Yes, HDDs are slothful compared to SSDs. But they’re fast enough for streaming multimedia, and there are tasks such as backup that run in the background which you can just set, forget, and not worry about how fast they finish — just that they finish. For that, the One Touch is more than adequate and far faster than 2.5-inch models.
Should you buy the Seagate One Touch?
If you’re interested more in capacity than speed, then the Seagate One Touch provides a ton of space for far less money than an SSD, while freeing you from AC adapter misery that plagues most of the 3.5-inch competition.
Okay, misery is perhaps a bit harsh. But self-contained is better. Personally, I’d take it over the X Vault based on looks and possible savings. Yes, I can be that shallow and cheap, err… frugal.
How we test
Drive tests currently utilize Windows 11 24H2, 64-bit running off of a PCIe 4.0 Samsung 990 Pro in an Asus Z890-Creator WiFi (PCIe 4.0/5.0) motherboard. The CPU is a Core Ultra i5 225 feeding/fed by two Crucial 64GB DDR5 5600MHz modules (128GB of memory total).
Both 20Gbps USB and Thunderbolt 5 are integrated into the motherboard and Intel CPU/GPU graphics are used. Internal PCIe 5.0 SSDs involved in testing are mounted in an Asus Hyper M.2 x16 Gen5 adapter card sitting in a PCIe 5.0 slot.

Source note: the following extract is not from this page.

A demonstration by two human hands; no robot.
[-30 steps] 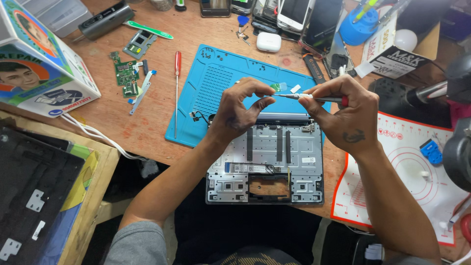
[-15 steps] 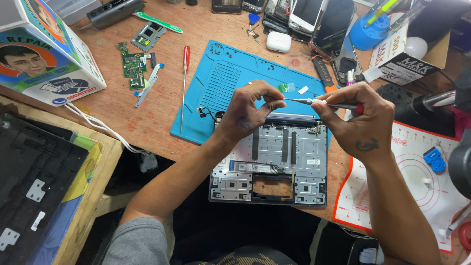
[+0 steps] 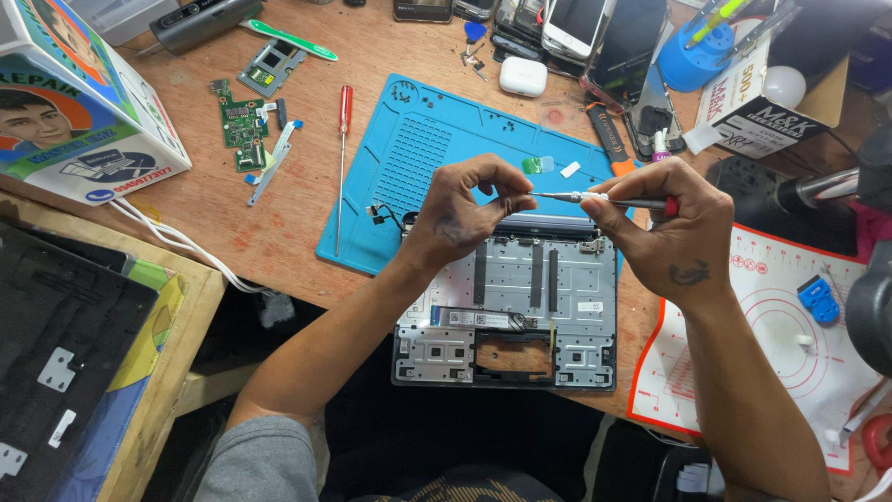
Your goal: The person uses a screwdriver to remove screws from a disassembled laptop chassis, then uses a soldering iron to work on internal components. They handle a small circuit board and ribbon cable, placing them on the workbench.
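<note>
The right hand point(image 3: 671, 232) holds a thin screwdriver point(image 3: 604, 199) level above the far edge of the laptop shell point(image 3: 509, 307), its fingers closed around the red-banded grip. The tip points at the left hand point(image 3: 465, 214), whose thumb and forefinger are pinched together at the tip on something too small to make out; the other fingers curl loosely.

The shell lies open, inside up, on the near edge of the table point(image 3: 279, 232), its far edge overlapping a blue mat point(image 3: 437, 149). Left of the shell, on the bare wood, lie a red-handled screwdriver point(image 3: 344, 139) and, farther left, a small green circuit board point(image 3: 243, 125). Right of the shell lies a white mat point(image 3: 790, 344) with red rings. Beyond the shell, at the blue mat's far edge, sits a white earbud case point(image 3: 523, 76).
</note>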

We run the CrystalDiskMark 8.04 (and 9), AS SSD 2, and ATTO 4 synthetic benchmarks (to keep article length down, we report only the first) to find the storage device’s potential performance. Then we run a series of 48GB transfer and 450GB write tests using Windows Explorer drag and drop to show what users will see during routine copy operations. The far faster FastCopy (run as administrator) to show what’s actually possible.
A 25GBps two-SSD RAID 0 array on the aforementioned Asus Hyper M.2 x16 Gen5 is used as the second drive in our transfer tests. Formerly the 48GB tests were done with a RAM disk serving that purpose.
Each test is performed on a NTFS-formatted and newly TRIM’d drive so the results are optimal. External drives are set to Best Performance with Write Caching rather than Quick Removal.
Note that in normal use, as a drive fills up, SSD performance may decrease due to less NAND for secondary caching, as well as other factors. This issue has abated somewhat with the current crop of SSDs utilizing more mature controllers and far faster, late-generation NAND.